Relevance is measured by the UK's world ranking in terms of the proportion of Higher Education Institute funding from non-governmental sources. For the latest year (1999), the UK's ranking was first among the G7 countries.
Cost effectiveness is measured by the UK's world ranking in terms of the number of papers published per #1 million of public expenditure on science. In 1990, 1993, 1996 and 2000, the most recent year in which the measurement was made, the UK was the leading country in the G7.
Mr. McNamara: To ask the Secretary of State for Trade and Industry what consideration has been given to the request for the Irish Radiological Protection Institute to be given access to the BNFL plant at Sellafield parallel to that already given to the UN International Atomic Agency. 
Mr. Wilson: The regulation of activities at the Sellafield site is a matter solely for the relevant competent UK authorities acting under regulatory powers granted to them under relevant UK law. The UK would not afford a right of access to plants at Sellafield to an interested foreign organisation. The International Atomic Energy Agency (IAEA) has the right to make inspections by approved IAEA safeguards inspectors in accordance with the provisions of the UK's safeguards agreement with the European Atomic Energy Community and the IAEA.
Mr. Yeo : To ask the Secretary of State for Trade and Industry if she will list the (a) dates and (b) purpose of (i) meetings and (ii) telephone conversations between Ministers in her Department and (A) the chairman and (B) the chief executive of the Royal Mail group or its predecessors since 8 June 2001. 
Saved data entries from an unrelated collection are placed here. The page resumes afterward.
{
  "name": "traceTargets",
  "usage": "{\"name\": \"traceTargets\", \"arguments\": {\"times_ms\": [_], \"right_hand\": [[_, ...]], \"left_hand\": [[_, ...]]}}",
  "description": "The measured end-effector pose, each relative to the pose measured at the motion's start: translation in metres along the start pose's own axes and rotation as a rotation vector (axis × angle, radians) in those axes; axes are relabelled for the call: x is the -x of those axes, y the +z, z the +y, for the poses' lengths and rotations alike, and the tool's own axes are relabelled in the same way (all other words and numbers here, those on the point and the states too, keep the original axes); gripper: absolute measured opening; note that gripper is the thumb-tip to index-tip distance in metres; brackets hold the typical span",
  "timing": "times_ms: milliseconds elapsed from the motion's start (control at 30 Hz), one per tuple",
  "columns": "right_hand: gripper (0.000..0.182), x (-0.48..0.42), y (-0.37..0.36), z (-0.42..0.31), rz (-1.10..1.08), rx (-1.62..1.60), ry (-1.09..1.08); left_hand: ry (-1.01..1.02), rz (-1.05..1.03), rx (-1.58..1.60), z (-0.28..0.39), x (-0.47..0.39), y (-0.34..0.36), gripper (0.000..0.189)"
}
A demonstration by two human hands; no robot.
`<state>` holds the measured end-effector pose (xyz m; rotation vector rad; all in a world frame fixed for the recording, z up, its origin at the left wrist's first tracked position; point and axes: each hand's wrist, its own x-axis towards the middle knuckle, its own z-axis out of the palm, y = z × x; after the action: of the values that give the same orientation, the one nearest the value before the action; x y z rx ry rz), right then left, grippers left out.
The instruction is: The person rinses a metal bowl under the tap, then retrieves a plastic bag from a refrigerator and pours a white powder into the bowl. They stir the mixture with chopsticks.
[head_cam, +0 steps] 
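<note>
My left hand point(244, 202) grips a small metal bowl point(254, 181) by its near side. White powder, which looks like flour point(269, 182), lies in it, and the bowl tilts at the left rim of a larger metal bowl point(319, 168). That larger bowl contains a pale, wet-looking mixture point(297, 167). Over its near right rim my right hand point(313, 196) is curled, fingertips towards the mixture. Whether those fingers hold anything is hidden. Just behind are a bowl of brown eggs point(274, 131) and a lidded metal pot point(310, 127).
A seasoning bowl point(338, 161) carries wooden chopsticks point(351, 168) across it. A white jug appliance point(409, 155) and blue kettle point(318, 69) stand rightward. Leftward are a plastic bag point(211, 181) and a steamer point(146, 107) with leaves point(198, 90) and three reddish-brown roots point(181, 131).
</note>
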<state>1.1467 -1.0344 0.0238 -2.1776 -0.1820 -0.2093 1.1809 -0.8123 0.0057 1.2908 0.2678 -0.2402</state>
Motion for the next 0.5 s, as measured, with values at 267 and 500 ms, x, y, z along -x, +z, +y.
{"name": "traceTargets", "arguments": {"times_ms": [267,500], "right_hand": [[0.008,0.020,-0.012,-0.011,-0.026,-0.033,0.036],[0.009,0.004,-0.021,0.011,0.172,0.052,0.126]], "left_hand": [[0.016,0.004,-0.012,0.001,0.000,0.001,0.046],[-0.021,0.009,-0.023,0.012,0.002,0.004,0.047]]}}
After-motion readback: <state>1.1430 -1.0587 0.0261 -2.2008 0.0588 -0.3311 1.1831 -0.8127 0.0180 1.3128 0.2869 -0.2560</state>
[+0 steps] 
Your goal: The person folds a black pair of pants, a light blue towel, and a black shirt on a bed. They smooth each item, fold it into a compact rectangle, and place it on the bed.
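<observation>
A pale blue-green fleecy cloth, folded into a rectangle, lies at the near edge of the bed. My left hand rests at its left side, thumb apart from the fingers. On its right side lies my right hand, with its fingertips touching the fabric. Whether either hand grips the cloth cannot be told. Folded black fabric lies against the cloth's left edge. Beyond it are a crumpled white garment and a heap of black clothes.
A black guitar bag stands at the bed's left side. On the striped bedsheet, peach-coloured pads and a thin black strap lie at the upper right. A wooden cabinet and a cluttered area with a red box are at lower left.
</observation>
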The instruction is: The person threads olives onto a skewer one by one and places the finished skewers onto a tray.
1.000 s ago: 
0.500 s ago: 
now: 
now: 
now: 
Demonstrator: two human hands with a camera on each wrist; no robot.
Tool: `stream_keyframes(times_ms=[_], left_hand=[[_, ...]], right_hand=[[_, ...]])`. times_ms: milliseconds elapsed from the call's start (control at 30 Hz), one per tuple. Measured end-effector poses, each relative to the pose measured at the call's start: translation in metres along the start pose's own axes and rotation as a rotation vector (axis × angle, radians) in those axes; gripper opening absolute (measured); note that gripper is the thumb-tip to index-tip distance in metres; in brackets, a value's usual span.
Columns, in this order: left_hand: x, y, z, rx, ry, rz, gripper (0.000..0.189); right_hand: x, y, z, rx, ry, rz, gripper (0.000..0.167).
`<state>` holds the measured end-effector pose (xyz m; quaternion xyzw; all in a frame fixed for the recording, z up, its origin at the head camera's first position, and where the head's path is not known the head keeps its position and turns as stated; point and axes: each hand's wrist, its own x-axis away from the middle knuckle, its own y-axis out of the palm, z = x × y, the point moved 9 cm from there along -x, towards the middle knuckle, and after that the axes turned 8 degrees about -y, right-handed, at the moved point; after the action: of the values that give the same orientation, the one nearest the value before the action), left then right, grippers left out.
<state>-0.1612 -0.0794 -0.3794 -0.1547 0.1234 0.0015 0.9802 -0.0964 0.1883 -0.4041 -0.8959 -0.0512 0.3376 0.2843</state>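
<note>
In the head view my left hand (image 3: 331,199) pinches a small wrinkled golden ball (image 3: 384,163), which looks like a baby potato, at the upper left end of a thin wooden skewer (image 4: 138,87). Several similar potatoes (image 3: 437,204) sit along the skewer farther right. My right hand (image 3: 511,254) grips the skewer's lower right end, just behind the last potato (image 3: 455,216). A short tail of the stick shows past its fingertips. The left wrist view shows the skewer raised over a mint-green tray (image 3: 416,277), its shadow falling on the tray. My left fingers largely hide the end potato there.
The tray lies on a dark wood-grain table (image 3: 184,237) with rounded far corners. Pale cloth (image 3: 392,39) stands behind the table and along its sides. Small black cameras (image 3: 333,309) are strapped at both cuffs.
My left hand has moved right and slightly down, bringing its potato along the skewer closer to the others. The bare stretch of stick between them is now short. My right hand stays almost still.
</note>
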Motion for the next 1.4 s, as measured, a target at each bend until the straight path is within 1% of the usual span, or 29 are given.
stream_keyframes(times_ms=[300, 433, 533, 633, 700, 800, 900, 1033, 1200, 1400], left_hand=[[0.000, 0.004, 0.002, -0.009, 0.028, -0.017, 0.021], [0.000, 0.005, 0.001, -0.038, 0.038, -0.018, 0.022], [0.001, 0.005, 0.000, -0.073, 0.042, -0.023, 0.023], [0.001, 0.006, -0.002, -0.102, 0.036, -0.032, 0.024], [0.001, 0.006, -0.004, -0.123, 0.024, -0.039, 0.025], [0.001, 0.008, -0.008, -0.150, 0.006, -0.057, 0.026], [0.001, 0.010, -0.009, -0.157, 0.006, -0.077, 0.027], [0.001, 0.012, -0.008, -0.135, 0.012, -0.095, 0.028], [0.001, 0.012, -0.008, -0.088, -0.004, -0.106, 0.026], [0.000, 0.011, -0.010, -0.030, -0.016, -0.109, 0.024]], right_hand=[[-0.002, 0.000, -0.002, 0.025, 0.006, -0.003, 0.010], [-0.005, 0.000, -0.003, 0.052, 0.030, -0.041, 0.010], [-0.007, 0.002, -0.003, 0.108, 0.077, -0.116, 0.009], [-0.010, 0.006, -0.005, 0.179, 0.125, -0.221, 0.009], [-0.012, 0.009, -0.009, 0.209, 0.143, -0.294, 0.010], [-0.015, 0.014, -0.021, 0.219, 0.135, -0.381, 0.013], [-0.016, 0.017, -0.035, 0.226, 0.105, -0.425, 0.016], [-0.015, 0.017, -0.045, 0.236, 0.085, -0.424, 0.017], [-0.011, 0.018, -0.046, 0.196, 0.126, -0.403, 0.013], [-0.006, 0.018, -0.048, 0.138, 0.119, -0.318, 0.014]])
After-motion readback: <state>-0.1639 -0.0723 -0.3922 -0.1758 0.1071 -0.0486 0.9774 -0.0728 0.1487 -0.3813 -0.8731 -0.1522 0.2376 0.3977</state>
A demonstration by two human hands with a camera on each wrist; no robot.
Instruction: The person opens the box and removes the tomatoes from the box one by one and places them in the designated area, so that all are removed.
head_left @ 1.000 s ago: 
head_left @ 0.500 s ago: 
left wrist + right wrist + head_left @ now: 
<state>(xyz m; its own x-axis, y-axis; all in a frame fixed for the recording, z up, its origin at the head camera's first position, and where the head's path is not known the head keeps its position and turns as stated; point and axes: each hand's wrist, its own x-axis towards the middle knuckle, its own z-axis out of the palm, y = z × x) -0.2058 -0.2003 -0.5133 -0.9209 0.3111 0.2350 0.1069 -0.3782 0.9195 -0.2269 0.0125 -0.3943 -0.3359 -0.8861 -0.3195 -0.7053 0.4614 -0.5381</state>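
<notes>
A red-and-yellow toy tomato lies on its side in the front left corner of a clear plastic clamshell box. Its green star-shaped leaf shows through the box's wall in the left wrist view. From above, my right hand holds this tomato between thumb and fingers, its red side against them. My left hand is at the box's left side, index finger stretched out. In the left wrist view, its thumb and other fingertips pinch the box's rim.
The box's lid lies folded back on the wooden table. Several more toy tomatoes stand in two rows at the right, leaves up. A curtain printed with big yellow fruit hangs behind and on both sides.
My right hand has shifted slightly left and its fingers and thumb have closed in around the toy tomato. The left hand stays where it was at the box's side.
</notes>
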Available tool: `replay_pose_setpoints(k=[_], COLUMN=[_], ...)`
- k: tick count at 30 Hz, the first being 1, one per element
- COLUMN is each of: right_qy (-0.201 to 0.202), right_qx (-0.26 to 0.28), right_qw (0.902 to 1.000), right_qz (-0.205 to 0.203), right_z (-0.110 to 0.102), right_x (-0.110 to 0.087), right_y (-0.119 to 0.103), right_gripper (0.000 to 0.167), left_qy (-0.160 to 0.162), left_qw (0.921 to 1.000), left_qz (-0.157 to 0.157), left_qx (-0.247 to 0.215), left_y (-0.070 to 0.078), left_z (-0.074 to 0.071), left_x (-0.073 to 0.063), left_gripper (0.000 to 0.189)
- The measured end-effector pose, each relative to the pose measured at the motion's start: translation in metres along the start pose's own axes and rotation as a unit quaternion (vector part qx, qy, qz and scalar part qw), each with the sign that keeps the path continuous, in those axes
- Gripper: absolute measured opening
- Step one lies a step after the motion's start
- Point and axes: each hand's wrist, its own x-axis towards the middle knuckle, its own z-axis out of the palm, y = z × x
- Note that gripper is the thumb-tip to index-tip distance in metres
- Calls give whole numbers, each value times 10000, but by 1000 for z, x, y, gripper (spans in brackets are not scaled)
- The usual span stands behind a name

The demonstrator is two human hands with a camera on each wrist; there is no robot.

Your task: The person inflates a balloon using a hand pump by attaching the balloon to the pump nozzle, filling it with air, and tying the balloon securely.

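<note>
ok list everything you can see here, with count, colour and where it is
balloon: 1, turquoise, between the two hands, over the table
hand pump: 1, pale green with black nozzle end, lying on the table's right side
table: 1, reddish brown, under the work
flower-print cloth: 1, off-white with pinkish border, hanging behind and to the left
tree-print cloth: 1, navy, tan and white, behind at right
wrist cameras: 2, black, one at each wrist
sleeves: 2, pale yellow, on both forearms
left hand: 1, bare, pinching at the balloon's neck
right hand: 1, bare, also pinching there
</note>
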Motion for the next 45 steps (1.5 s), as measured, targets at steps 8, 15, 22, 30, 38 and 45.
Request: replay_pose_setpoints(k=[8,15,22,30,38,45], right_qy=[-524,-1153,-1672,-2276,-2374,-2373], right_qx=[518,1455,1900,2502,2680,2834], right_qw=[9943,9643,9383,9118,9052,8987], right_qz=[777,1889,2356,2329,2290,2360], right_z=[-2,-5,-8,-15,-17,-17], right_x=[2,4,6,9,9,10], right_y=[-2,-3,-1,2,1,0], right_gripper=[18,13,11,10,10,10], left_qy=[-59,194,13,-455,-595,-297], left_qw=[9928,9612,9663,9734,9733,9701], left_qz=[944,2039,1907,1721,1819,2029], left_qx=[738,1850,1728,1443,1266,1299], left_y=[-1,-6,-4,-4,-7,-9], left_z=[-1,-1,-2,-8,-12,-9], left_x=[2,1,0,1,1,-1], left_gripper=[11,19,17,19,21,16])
Ms Hewitt: As shareholder of Royal Mail Holdings plc, I have had numerous conversations on the telephone and in person, mainly with the chairman, Allan Leighton, during this period. We discussed a wide range of issues affecting the company, including the company's performance, the renewal plans and the finance package for the company.
Mr. Timms: Post Office Ltd. do not have a predetermined list of offices which will close under their urban reinvention programme, nor is there any arithmetical formula which will determine the number of closures in any given area.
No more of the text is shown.